El aspecto natural del viñedo tendrá una gran influencia sobre la vid, y en la calidad de la fruta producida por la misma. Los viñedos situados en las laderas de los terrenos orientados hacia el sur, son considerados los más abundantes y, asumiendo un buen manejo de la vegetación, producirá la uva más sana y madura. La fruta madura siempre contendrá una mayor concentración de azúcar y en consecuencia potencialmente producirá vinos con más grado alcohólico. En los vinos albariños, tener un grado de alcohol elevado no es siempre el atributo más deseado, ya que una fruta sobre-madura trae consigo una acidez más baja: al final es todo un compendio en el que debe conseguirse un buen equilibrio entre el grado y la acidez, y para conseguirlo es necesario determinar mediante análisis, el momento más idóneo y óptimo para vendimiar. Sin embargo, la exposición de la viña al sol no sólo viene determinada por la situación del viñedo, porque también viene regulada por densidad de la masa vegetativa de la planta. Por ello el podar en verde las hojas que rodean al racimo durante el verano, permite una mejor exposición del mismo al sol y una buena maduración.

 

 

Sin lugar a dudas el clima por sí mismo juega un importante papel en cómo nuestras uvas se van a desarrollar, y también es por ello que nunca dos vendimias son iguales: algunas podrán ser similares, pero nunca iguales, y muchas veces evolucionan de distinta manera. El clima, especialmente cerca del Océano, puede ser también localizado e influenciado por otros pequeños y obvios factores, como la bruma del mar (la cual puede ser muy fresca en los cálidos veranos), la exposición a vientos (que puede tener efectos desecantes o refrescantes), la proximidad a bosques (que pueden proveer de una protección extra).

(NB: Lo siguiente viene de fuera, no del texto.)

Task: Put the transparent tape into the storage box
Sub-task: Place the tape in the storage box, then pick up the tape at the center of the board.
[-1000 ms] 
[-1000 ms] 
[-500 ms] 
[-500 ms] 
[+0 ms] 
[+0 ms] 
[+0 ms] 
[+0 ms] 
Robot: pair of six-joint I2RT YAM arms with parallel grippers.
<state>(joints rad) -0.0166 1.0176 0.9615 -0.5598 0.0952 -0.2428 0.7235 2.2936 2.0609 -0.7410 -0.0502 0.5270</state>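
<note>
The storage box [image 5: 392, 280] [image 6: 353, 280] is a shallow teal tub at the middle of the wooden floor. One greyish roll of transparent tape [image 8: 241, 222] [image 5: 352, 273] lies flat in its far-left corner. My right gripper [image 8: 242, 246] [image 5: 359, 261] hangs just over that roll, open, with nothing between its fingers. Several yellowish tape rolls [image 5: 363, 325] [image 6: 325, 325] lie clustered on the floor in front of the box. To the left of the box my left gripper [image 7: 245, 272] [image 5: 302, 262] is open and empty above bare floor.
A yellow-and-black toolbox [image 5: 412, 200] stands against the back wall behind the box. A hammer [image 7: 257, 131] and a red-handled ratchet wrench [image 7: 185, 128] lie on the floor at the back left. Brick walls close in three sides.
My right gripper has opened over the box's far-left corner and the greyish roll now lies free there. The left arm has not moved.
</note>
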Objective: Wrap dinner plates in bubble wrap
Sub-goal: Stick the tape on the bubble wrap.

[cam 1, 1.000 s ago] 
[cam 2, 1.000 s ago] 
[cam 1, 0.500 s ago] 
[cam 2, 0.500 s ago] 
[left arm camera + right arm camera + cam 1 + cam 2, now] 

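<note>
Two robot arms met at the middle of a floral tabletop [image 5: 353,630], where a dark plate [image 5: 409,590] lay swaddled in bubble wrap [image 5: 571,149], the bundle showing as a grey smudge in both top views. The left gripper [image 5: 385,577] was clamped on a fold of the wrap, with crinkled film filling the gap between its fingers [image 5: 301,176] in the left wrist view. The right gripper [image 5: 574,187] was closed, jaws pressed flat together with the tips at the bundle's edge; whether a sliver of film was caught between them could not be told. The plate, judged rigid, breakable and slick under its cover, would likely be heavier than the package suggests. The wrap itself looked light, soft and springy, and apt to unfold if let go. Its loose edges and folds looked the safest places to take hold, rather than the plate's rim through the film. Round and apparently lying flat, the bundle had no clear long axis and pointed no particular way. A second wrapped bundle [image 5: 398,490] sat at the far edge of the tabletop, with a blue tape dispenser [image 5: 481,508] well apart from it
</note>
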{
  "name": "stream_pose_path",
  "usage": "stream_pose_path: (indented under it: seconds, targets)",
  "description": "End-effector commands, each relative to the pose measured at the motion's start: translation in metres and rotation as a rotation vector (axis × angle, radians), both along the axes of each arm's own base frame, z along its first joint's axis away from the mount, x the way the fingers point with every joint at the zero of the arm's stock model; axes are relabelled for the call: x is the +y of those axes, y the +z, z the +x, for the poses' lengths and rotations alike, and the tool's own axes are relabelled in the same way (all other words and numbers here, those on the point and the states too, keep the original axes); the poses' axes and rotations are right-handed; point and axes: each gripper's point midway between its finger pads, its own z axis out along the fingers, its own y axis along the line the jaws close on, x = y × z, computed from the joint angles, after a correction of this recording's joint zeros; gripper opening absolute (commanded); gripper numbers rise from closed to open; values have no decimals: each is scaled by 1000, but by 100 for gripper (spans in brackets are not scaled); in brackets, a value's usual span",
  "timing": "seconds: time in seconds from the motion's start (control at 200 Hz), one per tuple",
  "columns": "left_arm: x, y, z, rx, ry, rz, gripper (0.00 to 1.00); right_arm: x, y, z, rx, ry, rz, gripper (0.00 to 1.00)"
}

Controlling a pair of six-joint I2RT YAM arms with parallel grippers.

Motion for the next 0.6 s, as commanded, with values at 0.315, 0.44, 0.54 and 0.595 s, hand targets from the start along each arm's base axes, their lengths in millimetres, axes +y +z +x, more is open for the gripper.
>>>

Sin embargo, la conclusión real es que existen una serie de condiciones físicas y climáticas que ejercen una influencia en el crecimiento de la vid y consecuentemente en la producción anual de la cosecha, y cada pequeño factor imprime su pequeño pero significativo impulso en la maduración de la fruta. Realmente, es la confluencia y contribución de estos factores lo que conforma la verdadera definición del término  ”terroir”. Sin embargo, cuánto puede influir cada factor en particular en el vino acabado, es imposible de cuantificar (quizás, ¡hasta que se descorche la botella!)

 NOTA: Hay que tener en cuenta que la Denominación de Origen “Rías Baixas” tiene un total de 4.000 Hectáreas de superficie, pero ésta está dividida en casi 22.000 plantaciones individuales. Con este número de pequeños viñedos, sería simplemente imposible calcular cuánto puede influir el “terroir” en cada una de las plantaciones, de forma individual. Ni siquiera los viticultores podrían ser capaces de explicarlo por completo.